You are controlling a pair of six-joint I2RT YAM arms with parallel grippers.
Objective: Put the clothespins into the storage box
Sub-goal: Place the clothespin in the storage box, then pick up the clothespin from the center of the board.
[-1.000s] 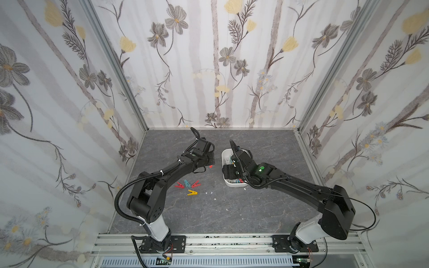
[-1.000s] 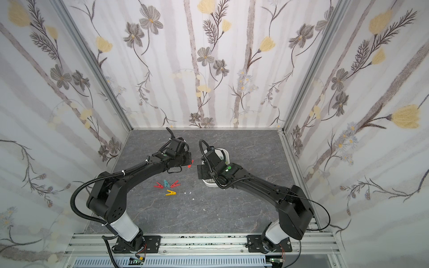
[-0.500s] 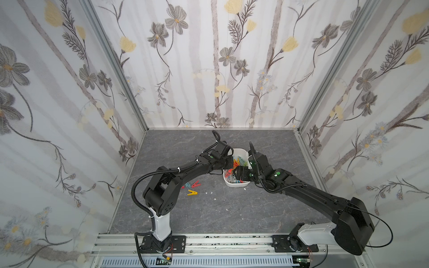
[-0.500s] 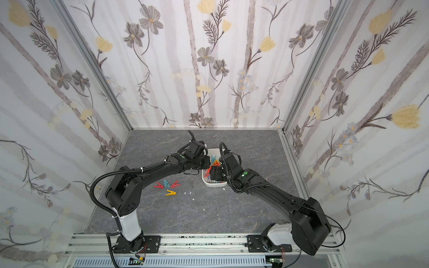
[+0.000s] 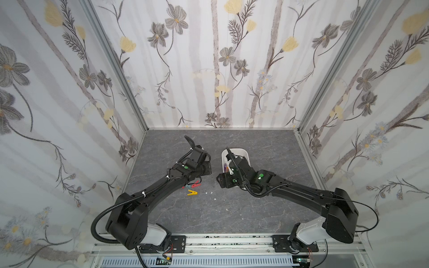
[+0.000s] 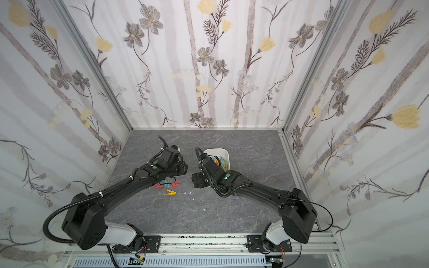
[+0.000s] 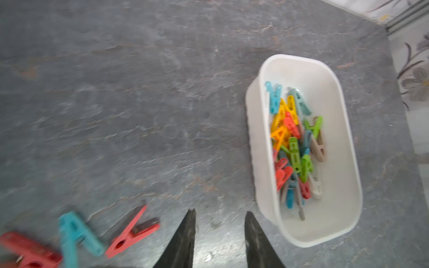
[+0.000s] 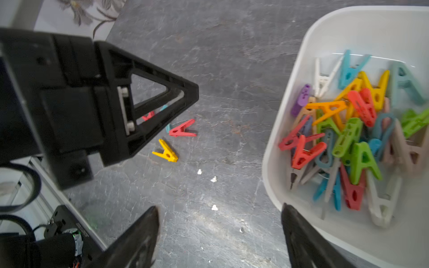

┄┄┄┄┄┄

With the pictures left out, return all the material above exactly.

You are controlling a pair of six-joint I2RT YAM arms with parallel grippers.
Objective: Put the clothespins into the storage box
Sub-goal: Place the clothespin in the storage box, then pick up the clothespin from the center of the board.
[-1.000s] 
[-1.000s] 
[-0.500s] 
[-0.500s] 
[+0.000s] 
[+0.000s] 
[+0.000s] 
[+0.000s] 

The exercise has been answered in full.